**WORK TASK**. Gather all lines in the entries below that include the word "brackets".

**RECORD SET**.
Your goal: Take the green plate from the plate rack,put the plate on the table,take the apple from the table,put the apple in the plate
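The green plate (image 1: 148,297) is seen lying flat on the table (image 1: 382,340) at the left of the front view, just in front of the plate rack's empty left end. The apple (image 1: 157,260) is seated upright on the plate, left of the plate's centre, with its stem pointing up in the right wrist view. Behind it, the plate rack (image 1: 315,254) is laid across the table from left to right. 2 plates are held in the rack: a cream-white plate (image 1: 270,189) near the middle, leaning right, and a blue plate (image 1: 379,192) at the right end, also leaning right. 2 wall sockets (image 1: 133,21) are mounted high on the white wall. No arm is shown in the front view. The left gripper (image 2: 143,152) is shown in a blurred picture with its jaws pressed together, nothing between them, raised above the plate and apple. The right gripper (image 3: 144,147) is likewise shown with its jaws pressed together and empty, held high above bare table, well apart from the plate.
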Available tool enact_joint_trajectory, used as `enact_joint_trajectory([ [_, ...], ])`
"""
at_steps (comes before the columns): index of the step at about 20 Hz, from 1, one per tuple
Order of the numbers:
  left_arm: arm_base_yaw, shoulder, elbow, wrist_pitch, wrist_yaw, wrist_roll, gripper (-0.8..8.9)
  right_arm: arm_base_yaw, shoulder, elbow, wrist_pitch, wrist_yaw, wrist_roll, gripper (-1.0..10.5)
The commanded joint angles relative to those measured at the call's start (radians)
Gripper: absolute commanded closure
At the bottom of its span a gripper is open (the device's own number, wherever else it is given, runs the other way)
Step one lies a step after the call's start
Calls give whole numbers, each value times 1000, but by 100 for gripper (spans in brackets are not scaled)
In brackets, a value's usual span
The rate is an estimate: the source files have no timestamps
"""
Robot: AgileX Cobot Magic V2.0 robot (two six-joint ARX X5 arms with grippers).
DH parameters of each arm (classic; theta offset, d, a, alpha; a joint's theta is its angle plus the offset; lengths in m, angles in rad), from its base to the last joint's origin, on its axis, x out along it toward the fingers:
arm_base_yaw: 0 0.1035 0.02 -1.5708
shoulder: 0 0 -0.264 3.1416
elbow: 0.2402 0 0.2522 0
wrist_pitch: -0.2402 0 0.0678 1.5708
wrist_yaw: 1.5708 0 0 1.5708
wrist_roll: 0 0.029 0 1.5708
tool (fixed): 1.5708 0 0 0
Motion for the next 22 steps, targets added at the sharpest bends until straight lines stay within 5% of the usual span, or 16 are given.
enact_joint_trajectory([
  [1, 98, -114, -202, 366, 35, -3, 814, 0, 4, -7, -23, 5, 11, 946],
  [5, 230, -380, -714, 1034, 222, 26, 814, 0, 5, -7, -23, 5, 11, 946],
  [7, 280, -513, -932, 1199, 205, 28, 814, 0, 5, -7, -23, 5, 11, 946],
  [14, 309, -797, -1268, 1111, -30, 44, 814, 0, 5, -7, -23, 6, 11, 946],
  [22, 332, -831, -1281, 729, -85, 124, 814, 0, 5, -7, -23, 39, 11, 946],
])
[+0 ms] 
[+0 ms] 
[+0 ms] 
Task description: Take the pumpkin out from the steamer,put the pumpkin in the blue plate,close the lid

**WRITTEN ANSWER**.
Calls give whole numbers, each value times 1000, but by 100 for gripper (spans in brackets are not scaled)
In brackets, a value's usual span

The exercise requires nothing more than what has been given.